Stored entries
______
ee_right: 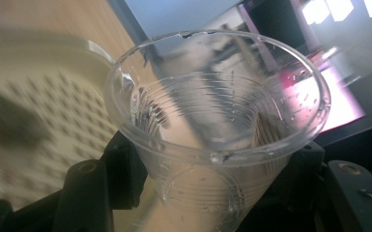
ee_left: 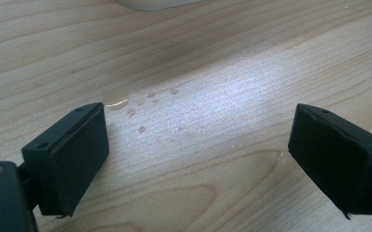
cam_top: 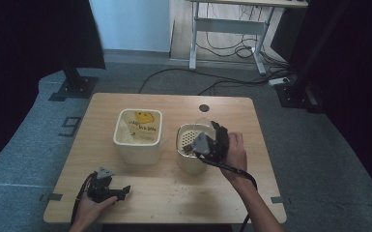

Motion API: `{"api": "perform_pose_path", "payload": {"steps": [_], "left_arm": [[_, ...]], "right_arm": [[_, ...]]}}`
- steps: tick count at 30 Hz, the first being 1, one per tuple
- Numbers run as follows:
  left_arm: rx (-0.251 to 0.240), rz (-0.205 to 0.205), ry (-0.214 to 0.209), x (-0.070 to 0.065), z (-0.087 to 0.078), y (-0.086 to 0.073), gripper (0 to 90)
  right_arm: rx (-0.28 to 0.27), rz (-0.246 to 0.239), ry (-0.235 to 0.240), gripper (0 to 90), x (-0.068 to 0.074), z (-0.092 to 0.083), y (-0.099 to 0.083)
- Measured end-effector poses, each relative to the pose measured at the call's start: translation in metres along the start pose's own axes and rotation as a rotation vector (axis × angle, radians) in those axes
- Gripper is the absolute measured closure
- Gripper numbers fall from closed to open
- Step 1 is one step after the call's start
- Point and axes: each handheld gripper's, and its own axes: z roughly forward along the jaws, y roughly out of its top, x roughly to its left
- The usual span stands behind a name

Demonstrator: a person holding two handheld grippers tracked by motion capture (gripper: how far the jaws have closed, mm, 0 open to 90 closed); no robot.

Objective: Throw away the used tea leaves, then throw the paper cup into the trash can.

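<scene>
One clear plastic cup (ee_right: 217, 130) being pinched by the right gripper (ee_right: 212, 193) (over the strainer bin (cam_top: 186, 140)), two cream bins, left gripper (ee_left: 198, 159) resting with jaws spread, holding nothing.

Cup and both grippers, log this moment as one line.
right gripper: shut on cup | cup: over strainer bin | left gripper: open, empty, over table

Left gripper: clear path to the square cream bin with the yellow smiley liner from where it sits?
Probably yes. The left gripper rests open on the wooden table, with bare wood between it and the square cream bin. The right gripper holds a clear plastic cup off to the side.
</scene>
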Motion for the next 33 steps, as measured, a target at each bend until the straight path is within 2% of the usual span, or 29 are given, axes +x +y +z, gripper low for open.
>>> {"api": "perform_pose_path", "payload": {"steps": [3, 5, 6, 11, 14, 16, 22, 33], "left_arm": [[0.0, 0.0, 0.001, 0.0, 0.0, 0.0, 7.1], [0.0, 0.001, 0.001, 0.0, 0.0, 0.0, 7.1], [0.0, 0.0, 0.001, 0.0, 0.0, 0.0, 7.1], [0.0, -0.001, 0.0, 0.0, 0.0, 0.0, 7.1], [-0.005, -0.006, -0.004, -0.001, 0.0, 0.0, 7.1], [-0.005, -0.005, -0.006, -0.001, 0.0, 0.001, 7.2], [-0.005, 0.007, -0.017, -0.003, -0.001, 0.0, 7.2], [-0.005, 0.012, -0.026, -0.003, -0.002, 0.0, 7.2]], "right_arm": [[-0.051, 0.307, 0.125, 38.8, -0.017, -0.001, -0.009], [-0.088, 0.448, 0.193, 38.5, -0.026, -0.001, -0.014], [-0.12, 0.534, 0.244, 38.5, -0.032, -0.001, -0.017], [-0.191, 0.681, 0.337, 36.9, -0.042, 0.0, -0.011], [-0.223, 0.735, 0.397, 36.8, -0.042, 0.002, -0.001], [-0.234, 0.749, 0.416, 36.8, -0.04, 0.006, 0.008], [-0.231, 0.745, 0.479, 36.8, -0.024, 0.025, 0.04], [-0.226, 0.703, 0.555, 36.2, 0.003, 0.046, 0.096]]}}
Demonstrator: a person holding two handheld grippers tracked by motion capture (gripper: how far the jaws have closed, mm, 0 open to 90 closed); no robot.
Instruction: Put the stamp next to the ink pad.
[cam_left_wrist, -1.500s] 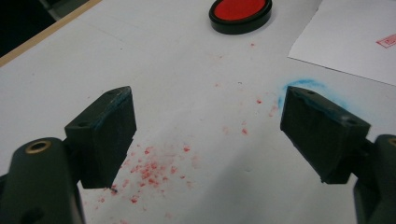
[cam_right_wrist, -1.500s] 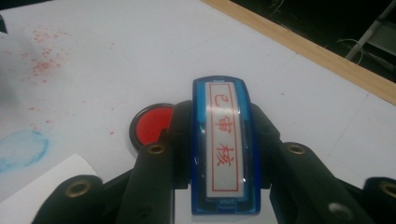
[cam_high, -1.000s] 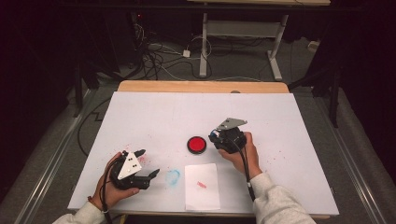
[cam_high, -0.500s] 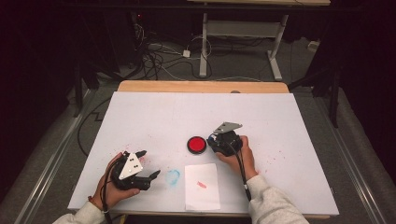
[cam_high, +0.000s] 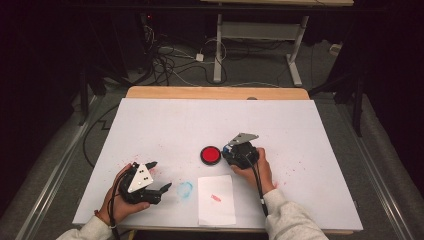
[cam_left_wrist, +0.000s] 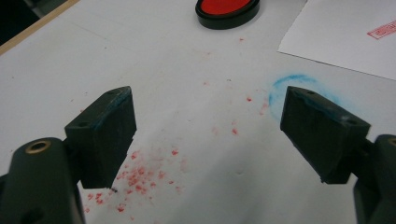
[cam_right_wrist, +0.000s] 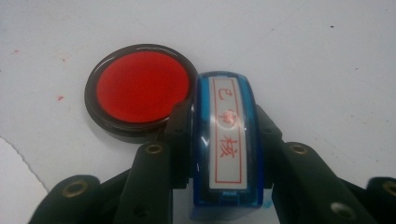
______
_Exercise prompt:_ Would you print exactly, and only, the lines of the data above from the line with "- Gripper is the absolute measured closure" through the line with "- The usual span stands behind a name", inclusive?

_Exercise response:_
- Gripper is the absolute measured closure
- Gripper numbers fall from closed to open
- Step 1 is one step after the call's start
- Point and axes: each handheld gripper's, and its own axes: z roughly forward along the jaws, y roughly out of its top, x roughly to its left
- The usual span stands behind a name

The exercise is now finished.